Why philanthropy specifically? Conceivably you could have started a community organizing initiative. Was it your relationship with the Boston Foundation?
Yes, having served on the Boston Foundation’s Board of Directors for seven years now, it’s really been a wonderful education in how philanthropy works—and the difference it can make—particularly when you see the Boston Foundation model and the convening power that it has. It has a power well beyond the dollars and grants because of the advocacy, because of its ability to bring together interested groups to act collaboratively. These are all things I would like to see the Asian Community Fund do. I’d like to be looking at our community from 20,000 feet to study all of the organizations and see which ones are particularly effective, who else is working in the same area and promote collaboration. I would like to build on that strength that we have from working together.
The Asian COVID Emergency Relief Fund that ACDC played a part in starting in the spring of last year, was a collaboration of five Asian American organizations. These organizations knew of each other, respected each other’s work and had worked together mainly on a project-by-project basis. But this was the first time when they each went out and raised money and put it into a common account and then sat down together to decide how to make grants from it. Much of the relief support was directed to undocumented immigrants and other low wage workers who could not receive safety-net benefits. We’re now hearing a lot more about the importance of collaboration from some of the emerging leaders of our nonprofits.
Pulling back now, to a wider view, what do you see as the greatest challenges we have in Greater Boston over the next two decades?
I think because of the Black Lives Matter movement and the George Floyd murder, there has been a lot more awareness of the plight of the African American community but also all communities of color. So that’s given many people and organizations more voice. The recent murders in Atlanta have drawn attention to the racism that exists against Asian Americans. I think the challenge is to bring us together to work together as opposed to each group and organization pursuing its own path. I think that’s going to be key.
And then, it’s important to have organizations led by people of color working with mainstream organizations—whereas the old model was a bit of the old boys’ network. So, now it’s about overcoming that and working together so that philanthropy doesn’t have the historical paternalistic approach it had when the people with the money decided what the community needed. So, seeking out those community voices is really a process of coming together and then working together.
What’s really exciting is the wide-open race for Mayor of Boston now. We’re seeing people from the community who are stepping forward, and they want to bring everyone together.
There’s no end to the problems that we have to solve and, while COVID has laid bare some of the problems, those problems have always been there and it’s shame on us for not really addressing them up to now. It’s great that now we have the opportunity and the attention and focus. But, honestly, we knew there was a 40-year discrepancy in life expectancy between those who live on Beacon Hill and some neighborhoods in Roxbury. Can we really say that we were addressing it effectively before the pandemic?
Do you think the pandemic has given people the opportunity to step back and look at things in a systemic way?

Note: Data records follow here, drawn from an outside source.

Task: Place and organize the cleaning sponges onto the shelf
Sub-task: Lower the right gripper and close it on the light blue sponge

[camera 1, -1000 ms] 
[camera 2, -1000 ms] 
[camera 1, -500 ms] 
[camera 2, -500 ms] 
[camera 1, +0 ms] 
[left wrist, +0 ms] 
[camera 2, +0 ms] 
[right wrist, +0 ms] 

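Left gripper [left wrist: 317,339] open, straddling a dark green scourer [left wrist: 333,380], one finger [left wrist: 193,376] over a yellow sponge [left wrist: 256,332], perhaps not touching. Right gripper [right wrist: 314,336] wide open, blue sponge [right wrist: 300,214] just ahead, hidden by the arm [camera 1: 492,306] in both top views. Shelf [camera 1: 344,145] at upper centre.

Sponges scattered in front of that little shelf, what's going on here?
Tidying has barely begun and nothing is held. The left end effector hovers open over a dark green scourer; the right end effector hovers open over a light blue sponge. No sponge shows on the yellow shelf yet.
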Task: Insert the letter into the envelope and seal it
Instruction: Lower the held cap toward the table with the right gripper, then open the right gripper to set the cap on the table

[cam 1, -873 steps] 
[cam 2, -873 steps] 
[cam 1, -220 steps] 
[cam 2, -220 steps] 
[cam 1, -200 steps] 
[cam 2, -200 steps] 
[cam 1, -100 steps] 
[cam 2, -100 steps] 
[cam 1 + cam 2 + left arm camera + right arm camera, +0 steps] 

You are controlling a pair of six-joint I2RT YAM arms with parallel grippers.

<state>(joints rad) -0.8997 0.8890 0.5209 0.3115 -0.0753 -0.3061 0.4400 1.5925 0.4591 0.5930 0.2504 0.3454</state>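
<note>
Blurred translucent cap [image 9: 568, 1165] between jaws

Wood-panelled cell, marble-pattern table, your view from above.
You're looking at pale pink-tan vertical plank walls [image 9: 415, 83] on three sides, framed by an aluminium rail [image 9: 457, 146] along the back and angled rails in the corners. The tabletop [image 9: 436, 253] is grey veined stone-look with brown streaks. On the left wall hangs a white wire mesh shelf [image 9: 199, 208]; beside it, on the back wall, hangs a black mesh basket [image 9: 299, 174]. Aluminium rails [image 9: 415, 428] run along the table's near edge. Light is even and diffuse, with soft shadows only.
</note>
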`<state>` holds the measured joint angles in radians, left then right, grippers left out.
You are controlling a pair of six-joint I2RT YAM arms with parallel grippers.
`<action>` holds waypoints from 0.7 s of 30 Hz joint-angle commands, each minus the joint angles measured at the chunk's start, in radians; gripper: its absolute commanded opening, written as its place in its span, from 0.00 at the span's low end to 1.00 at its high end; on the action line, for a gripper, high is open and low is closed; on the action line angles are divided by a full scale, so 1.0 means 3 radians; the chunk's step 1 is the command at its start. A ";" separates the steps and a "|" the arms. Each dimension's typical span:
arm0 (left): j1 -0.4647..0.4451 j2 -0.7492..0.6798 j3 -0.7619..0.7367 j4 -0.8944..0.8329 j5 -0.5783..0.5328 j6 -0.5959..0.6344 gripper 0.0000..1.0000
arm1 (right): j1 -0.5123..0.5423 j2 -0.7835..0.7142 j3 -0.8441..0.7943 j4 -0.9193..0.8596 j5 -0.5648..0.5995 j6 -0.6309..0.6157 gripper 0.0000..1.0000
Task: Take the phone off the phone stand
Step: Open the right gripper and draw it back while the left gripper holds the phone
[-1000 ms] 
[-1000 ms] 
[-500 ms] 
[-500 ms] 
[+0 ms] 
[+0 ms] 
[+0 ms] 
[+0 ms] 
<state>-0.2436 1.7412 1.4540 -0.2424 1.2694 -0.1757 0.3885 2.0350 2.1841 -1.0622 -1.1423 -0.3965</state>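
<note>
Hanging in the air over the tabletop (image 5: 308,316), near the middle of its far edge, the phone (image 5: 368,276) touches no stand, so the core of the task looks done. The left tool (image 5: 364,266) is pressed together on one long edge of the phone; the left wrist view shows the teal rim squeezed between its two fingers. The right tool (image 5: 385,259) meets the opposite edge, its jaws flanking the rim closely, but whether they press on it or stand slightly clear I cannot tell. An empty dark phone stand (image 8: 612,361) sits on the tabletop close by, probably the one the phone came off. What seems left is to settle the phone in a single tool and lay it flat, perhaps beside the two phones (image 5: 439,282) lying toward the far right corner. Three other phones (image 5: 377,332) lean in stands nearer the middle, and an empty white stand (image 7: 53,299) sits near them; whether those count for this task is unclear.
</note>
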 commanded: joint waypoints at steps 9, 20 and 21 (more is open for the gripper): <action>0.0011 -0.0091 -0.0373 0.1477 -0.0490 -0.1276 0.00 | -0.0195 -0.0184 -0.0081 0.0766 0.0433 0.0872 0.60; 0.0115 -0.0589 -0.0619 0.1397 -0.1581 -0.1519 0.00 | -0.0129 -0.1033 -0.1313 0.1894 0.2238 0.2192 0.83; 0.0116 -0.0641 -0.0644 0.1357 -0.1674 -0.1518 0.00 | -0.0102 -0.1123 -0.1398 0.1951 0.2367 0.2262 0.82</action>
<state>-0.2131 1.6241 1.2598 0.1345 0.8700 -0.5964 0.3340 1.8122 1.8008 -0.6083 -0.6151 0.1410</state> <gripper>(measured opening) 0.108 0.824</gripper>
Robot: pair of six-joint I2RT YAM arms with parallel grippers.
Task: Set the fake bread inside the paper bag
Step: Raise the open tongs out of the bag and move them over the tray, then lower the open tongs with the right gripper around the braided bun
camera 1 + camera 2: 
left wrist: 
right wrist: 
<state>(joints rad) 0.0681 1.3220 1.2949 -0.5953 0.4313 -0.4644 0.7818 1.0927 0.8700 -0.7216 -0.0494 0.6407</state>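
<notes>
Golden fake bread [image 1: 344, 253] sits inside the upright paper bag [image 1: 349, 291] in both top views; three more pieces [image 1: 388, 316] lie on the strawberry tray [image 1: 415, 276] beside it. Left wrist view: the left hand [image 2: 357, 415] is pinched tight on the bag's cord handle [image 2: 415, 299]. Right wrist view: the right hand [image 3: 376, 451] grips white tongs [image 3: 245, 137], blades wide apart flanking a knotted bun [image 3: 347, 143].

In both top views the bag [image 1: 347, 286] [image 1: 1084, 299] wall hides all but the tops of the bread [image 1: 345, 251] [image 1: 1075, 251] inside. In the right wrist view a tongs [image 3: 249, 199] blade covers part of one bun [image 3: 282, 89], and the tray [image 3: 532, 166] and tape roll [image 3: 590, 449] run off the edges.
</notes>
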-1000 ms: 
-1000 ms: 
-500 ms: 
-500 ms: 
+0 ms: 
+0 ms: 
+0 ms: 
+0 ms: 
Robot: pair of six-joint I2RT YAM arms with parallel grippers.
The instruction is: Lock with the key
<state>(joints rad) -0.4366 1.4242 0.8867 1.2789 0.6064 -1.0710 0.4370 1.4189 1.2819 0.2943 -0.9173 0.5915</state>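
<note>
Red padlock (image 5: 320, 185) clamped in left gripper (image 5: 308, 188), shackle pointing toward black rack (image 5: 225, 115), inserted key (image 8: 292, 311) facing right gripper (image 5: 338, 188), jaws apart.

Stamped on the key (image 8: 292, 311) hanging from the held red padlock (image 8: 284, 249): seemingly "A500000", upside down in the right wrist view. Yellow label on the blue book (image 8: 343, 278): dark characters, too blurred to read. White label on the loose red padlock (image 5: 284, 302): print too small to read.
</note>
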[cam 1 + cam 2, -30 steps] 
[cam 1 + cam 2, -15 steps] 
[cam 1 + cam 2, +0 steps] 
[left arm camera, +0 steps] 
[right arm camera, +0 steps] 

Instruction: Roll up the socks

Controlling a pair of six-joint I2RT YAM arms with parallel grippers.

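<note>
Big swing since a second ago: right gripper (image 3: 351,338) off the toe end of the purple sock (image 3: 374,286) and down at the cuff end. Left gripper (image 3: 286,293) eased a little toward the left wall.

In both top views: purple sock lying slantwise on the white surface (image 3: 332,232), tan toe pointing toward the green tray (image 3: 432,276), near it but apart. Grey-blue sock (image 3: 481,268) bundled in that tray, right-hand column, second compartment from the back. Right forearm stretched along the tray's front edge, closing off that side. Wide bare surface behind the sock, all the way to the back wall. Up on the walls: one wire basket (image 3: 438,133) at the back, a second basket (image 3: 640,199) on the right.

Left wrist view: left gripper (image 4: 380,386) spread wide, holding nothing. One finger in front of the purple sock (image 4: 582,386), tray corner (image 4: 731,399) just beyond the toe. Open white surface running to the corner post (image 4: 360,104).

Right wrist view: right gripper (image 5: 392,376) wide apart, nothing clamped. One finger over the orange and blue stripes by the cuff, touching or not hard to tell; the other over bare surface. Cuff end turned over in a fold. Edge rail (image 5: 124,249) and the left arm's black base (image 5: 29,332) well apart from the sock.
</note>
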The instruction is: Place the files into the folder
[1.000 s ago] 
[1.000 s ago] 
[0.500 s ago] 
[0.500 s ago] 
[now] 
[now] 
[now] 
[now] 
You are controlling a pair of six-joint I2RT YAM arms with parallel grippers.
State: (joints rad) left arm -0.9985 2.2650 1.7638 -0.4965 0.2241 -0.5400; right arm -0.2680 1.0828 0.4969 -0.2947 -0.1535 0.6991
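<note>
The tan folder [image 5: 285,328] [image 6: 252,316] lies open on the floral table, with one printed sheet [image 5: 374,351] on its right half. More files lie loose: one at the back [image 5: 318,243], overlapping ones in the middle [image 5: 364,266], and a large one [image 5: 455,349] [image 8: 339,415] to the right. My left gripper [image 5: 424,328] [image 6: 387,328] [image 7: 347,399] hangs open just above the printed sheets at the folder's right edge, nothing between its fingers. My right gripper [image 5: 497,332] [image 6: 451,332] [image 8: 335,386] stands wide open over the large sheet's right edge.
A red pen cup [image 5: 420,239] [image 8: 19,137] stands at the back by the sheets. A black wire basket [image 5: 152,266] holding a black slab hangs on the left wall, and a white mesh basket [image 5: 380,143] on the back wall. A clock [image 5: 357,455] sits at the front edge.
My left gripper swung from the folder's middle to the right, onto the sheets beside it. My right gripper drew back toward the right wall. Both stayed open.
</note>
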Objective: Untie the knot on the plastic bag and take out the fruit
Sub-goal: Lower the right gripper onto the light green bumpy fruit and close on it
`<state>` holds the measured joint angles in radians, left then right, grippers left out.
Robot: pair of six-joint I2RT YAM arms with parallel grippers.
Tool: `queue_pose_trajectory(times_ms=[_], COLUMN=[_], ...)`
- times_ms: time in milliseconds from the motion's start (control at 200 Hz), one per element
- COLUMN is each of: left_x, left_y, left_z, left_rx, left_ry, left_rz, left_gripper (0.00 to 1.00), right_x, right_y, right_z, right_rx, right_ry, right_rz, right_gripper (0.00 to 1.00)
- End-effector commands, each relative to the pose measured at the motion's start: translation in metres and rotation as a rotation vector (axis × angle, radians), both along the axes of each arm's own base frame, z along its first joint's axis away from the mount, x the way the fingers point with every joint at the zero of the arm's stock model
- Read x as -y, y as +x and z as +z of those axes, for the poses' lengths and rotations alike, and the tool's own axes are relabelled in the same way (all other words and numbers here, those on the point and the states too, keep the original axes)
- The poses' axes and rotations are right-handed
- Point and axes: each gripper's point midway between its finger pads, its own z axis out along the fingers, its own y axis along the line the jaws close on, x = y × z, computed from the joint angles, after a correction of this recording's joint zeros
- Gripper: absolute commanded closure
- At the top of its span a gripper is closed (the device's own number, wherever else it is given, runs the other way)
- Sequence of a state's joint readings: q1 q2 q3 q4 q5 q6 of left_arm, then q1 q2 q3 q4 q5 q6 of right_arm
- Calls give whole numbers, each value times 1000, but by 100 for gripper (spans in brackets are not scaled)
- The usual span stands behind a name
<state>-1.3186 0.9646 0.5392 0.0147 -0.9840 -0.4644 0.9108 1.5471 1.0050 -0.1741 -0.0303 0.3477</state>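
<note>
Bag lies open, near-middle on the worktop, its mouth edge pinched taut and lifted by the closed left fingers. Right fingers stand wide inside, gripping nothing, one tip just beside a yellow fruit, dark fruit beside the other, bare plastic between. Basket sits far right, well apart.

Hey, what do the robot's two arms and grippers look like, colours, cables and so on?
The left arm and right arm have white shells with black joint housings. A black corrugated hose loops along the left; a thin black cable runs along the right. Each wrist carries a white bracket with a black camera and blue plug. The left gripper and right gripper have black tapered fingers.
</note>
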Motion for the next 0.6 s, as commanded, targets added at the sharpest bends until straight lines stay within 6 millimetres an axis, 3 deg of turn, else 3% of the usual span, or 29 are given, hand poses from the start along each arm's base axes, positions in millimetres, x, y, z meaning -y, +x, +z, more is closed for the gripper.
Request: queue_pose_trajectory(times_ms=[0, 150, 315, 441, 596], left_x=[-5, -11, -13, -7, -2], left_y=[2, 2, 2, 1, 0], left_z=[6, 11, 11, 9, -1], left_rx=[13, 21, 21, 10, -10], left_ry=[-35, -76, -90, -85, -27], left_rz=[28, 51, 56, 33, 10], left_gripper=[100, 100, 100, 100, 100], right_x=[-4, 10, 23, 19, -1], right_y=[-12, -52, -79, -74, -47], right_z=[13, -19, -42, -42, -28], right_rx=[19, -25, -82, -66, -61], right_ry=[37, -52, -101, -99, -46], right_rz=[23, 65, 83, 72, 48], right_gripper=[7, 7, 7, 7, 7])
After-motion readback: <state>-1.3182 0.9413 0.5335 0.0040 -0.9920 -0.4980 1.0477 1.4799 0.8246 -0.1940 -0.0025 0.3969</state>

It’s forced people to do it and I think that’s good. You always have this question in philanthropy: Do you seek out the narrow problems and try to solve them one at a time, or do you look at the broader issues and look for systemic solutions?
I think this is a time for us to think boldly and think big. I hope the Boston Foundation will not only look forward, while being bold about the major issues, but also look back and ask, “What did we do right up to now?” and “What are the things we should be doing differently?”